Background:  JTK-303/GS 9137 is a novel HIV integrase inhibitor with potent in vitro anti-HIV activity and is being developed for treatment of HIV infection. We wanted to assess its safety, tolerability, and pharmacokinetics.

Methods:  A single blind, randomized, placebo-controlled, single oral dose-escalation study was conducted in 32 healthy male Japanese volunteers. Doses of 100, 200, 400, or 800 mg were given to 8 fasting subjects (6 active and 2 placebo) per cohort. In addition, the subjects in the 400-mg cohort also received an additional 400-mg dose with breakfast after a washout period. For the evaluation of pharmacokinetics, blood samples for determination of JTK-303 plasma concentrations were collected over 24 hours post-dose. Laboratory safety tests, vital signs, and electrocardiography (ECG) were performed throughout the study.

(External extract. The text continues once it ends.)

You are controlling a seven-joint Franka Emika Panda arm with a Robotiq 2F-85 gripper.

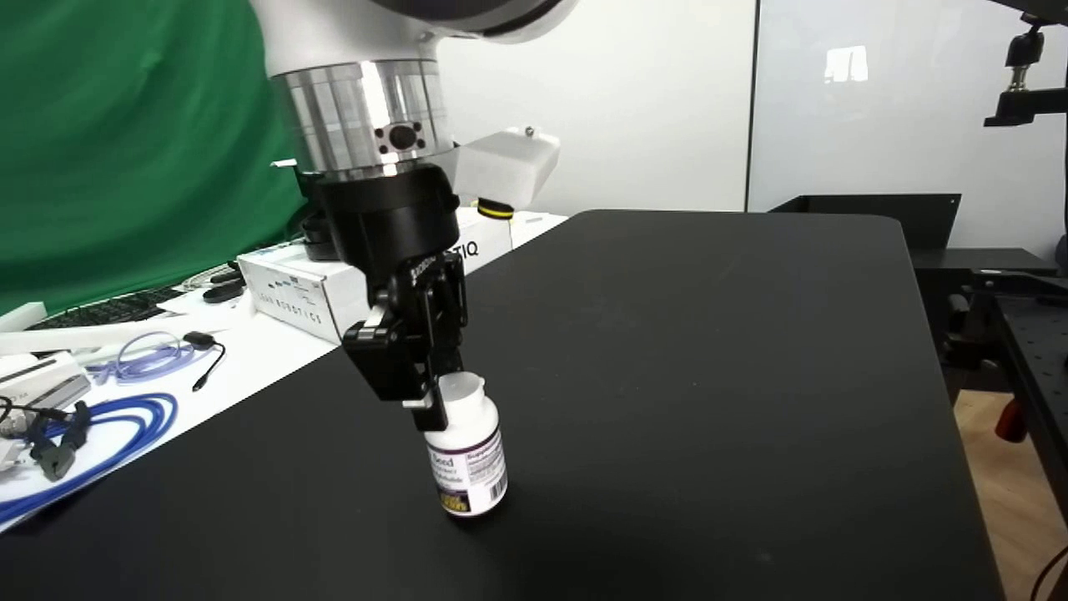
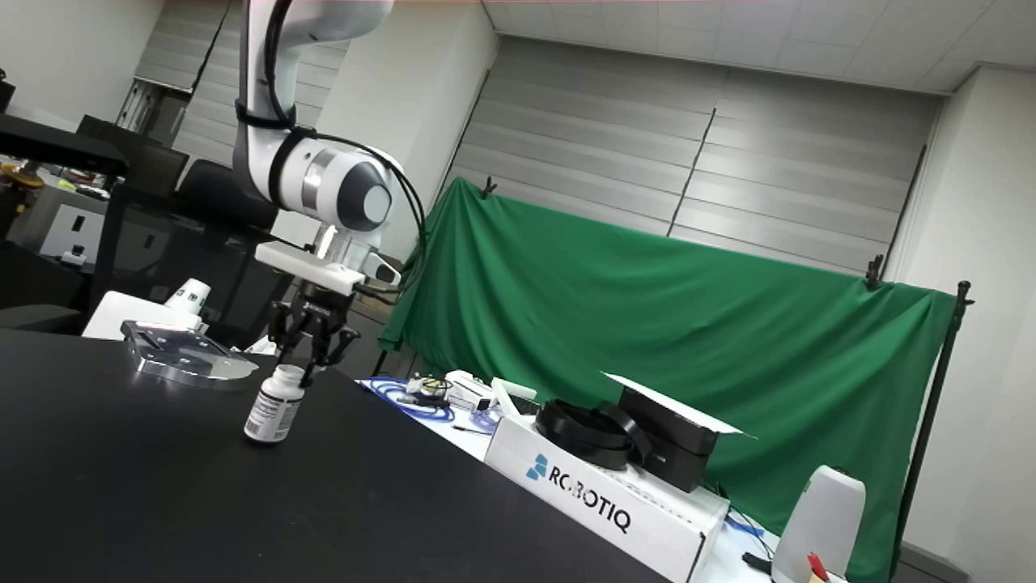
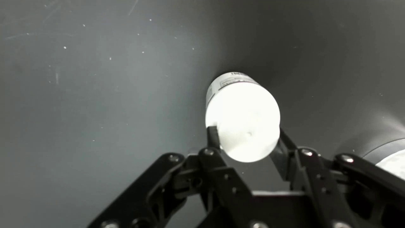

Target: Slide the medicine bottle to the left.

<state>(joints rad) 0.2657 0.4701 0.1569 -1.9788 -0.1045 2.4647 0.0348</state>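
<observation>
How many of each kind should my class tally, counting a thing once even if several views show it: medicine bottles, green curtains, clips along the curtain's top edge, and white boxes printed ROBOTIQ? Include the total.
Medicine bottle: 1
Green curtain: 1
Curtain clips: 2
White ROBOTIQ box: 1
Total: 5

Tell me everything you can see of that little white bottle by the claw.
It's a small white plastic-looking bottle, closed with a round white cap. Its white label carries dark print, mostly too small to read, and a barcode. It stands upright on the black tabletop. A black mechanical gripper appears closed on the cap, one finger at each side.
</observation>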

Results:  JTK-303 was safe and well tolerated with no serious adverse events and no grade 3 or 4 adverse events in any cohort. All adverse events were mild. One subject experienced mild anorexia and another experienced mild laboratory abnormalities. No clinically significant ECG changes were noted. In the ascending dose portion, plasma concentrations of JTK-303 attained C_max at 0.5 to 4 hours post-dose. C_max and area under the curve (AUC) of JTK-303 increased with dose escalation from 100 to 800 mg. Food significantly increased the C_max and AUC of JTK-303, approximately 3-fold relative to administration in the fasted state. Plasma concentrations of JTK-303 at 12 to 24 hours exceeded protein binding-adjusted in vitro EC₉₀ concentrations.

Conclusions:  JTK-303 is orally bioavailable, safe, and well tolerated following single doses. These data support further investigations of JTK-303, including in HIV-infected individuals.